As the U.S. Supreme Court decided the case of George W. Bush vs Al Gore on December 12, 2000, handing the presidency to Bush – Scott Lobaido stood outside the nation’s highest court, dressed as Superman and holding a two-sided sign that read, “The End” and “Good Night Al, The Party Is Over.” In 2003, Lobaido was arrested in New York for invading the French Consulate to hang a large American flag on the building, a protest against France’s opposition to the U.S. invasion of Iraq that earned the “artist” one-year of probation.
Hail To The Chief, was Lobaido’s premiere New York exhibit timed to coincide with the NYC 2004 Republican National Convention. The “patriotic” exhibition at Tribute Gallery offered up a number of poorly executed paintings of a heavy handed propagandistic nature. Larger Than Life, an unintentionally Orwellian portrait of Ronald Reagan’s face set the tone for the show. KO, based upon a famous photo of Muhammad Ali fighting Sonny Liston, switched Ali and Liston for a muscle-bound George W. Bush knocking out a flabby Michael Moore. Peace Through Strength combined an F-16 fighter jet with a dove and an American flag. In 200 MPH, LoBaido depicted President Bush in a race car about to run down the Democratic Party Donkey. The exhibit also included an unsightly painting titled Have Faith – a gruesome depiction of maximum leader George W. Bush astride a horse, flag in one hand, and the severed head of Osama bin Laden in the other. Some poor fool actually purchased that dreadful painting for $2,800.
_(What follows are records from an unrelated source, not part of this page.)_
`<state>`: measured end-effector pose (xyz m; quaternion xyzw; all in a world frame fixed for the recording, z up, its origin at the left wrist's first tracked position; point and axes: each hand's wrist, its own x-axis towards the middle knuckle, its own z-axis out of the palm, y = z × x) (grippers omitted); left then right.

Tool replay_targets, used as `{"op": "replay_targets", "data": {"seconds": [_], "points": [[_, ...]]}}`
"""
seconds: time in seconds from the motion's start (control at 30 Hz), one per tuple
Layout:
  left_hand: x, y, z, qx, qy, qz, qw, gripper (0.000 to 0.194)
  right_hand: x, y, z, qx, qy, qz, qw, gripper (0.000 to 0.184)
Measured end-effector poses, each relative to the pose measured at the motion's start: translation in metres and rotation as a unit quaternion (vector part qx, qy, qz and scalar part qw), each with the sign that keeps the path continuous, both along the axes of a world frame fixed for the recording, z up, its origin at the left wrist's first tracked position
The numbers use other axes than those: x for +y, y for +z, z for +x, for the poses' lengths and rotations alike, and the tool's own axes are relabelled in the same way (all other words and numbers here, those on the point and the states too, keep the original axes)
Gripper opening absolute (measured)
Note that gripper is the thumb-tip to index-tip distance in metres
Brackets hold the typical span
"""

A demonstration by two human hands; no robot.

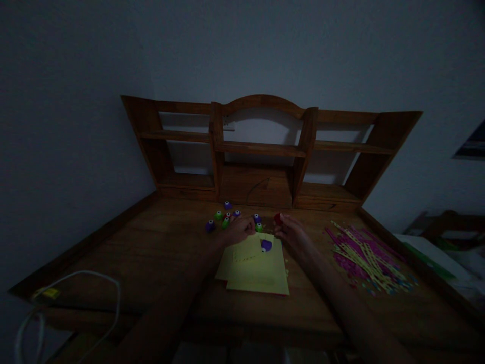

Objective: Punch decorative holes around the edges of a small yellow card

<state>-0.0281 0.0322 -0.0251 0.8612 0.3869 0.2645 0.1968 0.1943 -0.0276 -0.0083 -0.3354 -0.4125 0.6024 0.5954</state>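
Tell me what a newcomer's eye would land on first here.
Probably the yellow paper mid-desk, the brightest patch in a dim scene, with a purple piece lying on it. Next, the pink and yellow strips heaped on the desk's right side. Then the red piece in the right hand, just beyond the paper's far right corner.

Nothing legible on my feed. Paper (257, 278) just beside the left hand (241, 229): row of small dark marks (247, 259), too tiny for me to make out.
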Motion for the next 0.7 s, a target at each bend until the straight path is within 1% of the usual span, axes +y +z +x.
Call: {"op": "replay_targets", "data": {"seconds": [0.07,0.13,0.23,0.33,0.43,0.6,0.67,0.7], "points": [[0.001,-0.001,0.000,-0.007,-0.016,-0.003,1.000,0.008,0.000,-0.002,-0.005,-0.049,-0.020,0.033,0.998,0.026],[0.003,-0.001,0.001,-0.019,-0.027,-0.005,0.999,0.009,-0.003,-0.003,-0.010,-0.099,-0.034,0.085,0.991,0.025],[0.004,-0.002,0.001,-0.030,-0.031,-0.014,0.999,0.009,-0.012,0.001,-0.015,-0.182,-0.025,0.146,0.972,0.022],[0.007,-0.003,0.000,-0.036,-0.030,-0.026,0.999,0.010,-0.019,0.006,-0.017,-0.260,-0.007,0.179,0.949,0.022],[0.009,-0.005,-0.001,-0.056,-0.033,-0.042,0.997,0.010,-0.022,0.008,-0.017,-0.297,0.000,0.189,0.936,0.023],[0.009,-0.004,0.003,-0.066,-0.042,-0.064,0.995,0.010,-0.021,0.006,-0.019,-0.298,0.046,0.183,0.936,0.028],[0.006,0.001,0.006,-0.066,-0.019,-0.046,0.997,0.014,-0.021,0.005,-0.020,-0.291,0.045,0.178,0.939,0.029],[0.003,0.005,0.008,-0.073,0.012,-0.018,0.997,0.017,-0.020,0.005,-0.020,-0.287,0.038,0.176,0.941,0.029]]}}
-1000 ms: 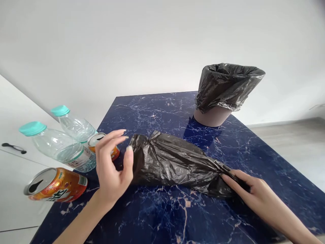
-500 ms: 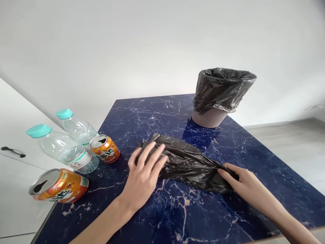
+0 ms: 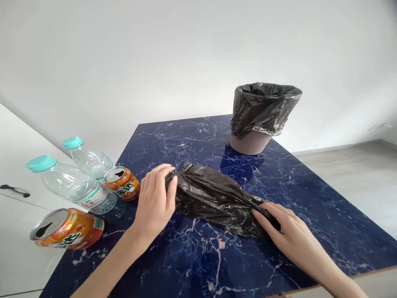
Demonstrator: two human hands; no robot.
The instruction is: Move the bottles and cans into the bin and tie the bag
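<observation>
A crumpled black plastic bag [image 3: 214,196] lies flat across the middle of the dark blue marble table [image 3: 192,136]. My left hand [image 3: 155,203] curls its fingers round the bag's left end. At the bag's right end my right hand [image 3: 279,229] presses down with its fingers together on the plastic. Two orange drink cans lie on their sides at the left, one [image 3: 122,182] close to my left hand and one [image 3: 66,229] at the table's near left corner.
Two clear plastic bottles with teal caps [image 3: 72,184] [image 3: 89,159] lie beside the cans at the left edge. A small bin lined with a black bag [image 3: 262,116] stands at the far right of the table. Grey floor lies beyond the right edge.
My left hand came down from the air onto the bag, then slid left and curled round its left end. The bag has been flattened. My right hand stayed on the right end.
</observation>
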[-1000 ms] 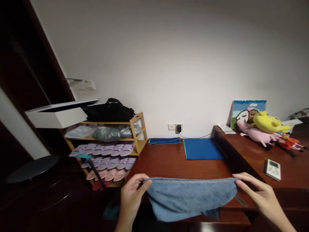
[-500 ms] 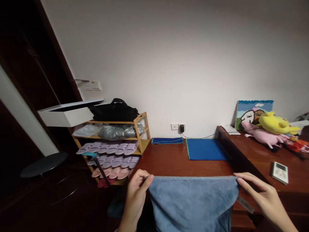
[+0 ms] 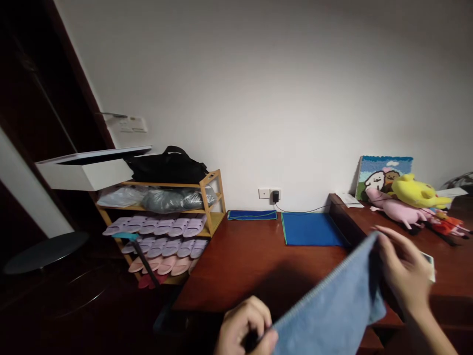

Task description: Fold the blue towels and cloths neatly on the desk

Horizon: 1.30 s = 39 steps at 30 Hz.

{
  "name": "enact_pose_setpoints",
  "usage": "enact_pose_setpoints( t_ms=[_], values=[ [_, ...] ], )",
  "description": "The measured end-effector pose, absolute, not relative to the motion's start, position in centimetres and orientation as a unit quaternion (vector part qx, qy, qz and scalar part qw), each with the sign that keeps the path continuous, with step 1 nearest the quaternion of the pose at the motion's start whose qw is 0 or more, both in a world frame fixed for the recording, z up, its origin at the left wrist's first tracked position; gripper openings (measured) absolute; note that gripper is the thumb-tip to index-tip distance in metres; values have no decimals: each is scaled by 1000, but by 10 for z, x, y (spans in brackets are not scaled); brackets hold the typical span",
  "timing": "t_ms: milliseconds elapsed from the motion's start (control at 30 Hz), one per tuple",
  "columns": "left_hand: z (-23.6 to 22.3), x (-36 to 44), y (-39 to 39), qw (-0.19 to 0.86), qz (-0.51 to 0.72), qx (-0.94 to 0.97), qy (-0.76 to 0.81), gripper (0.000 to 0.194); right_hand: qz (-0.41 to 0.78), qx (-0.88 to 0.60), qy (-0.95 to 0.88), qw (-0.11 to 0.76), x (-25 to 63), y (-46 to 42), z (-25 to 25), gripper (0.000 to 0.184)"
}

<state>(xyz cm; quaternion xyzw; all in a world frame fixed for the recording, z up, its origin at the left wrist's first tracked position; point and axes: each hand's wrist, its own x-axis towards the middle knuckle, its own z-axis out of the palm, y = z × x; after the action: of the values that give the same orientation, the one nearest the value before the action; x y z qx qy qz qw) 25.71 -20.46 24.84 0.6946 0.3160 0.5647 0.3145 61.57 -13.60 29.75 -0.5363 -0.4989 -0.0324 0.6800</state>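
A grey-blue cloth with a stitched edge hangs between my two hands, its top edge slanting up to the right. My left hand pinches the lower left corner near the bottom of the view. Higher up, my right hand grips the other corner, above the right part of the desk. Beyond them on the brown desk lie a flat blue cloth with a green edge and a folded blue cloth against the wall. The lower part of the held cloth runs out of view.
To the left stands a wooden rack with several slippers, a black bag and a white box. Plush toys and a picture sit on the raised right surface. A plug and cable are at the wall.
My right hand has risen and my left hand has moved down and right, so the cloth's edge has gone from level to slanted. The view has shifted slightly.
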Motion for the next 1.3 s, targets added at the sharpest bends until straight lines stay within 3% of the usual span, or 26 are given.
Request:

In an interview regarding the Hail To The Chief exhibit, LoBaido said, “Who is my biggest influence? Is it Picasso? No – Ronald Reagan!” If it’s not apparent by now, you could say that Scott Lobaido has a right-wing political agenda – of the extremist variety. You would think that with all of the uproar surrounding ABC’s ham-fisted handling of The Path to 9/11, that maladroit right-wing propaganda film posing as a supposed docu-drama, the station would want to steer clear of further controversies and avoid being seen as the All Bush Channel. But who would question a “feel good” story about an artist that loves his country and the American flag?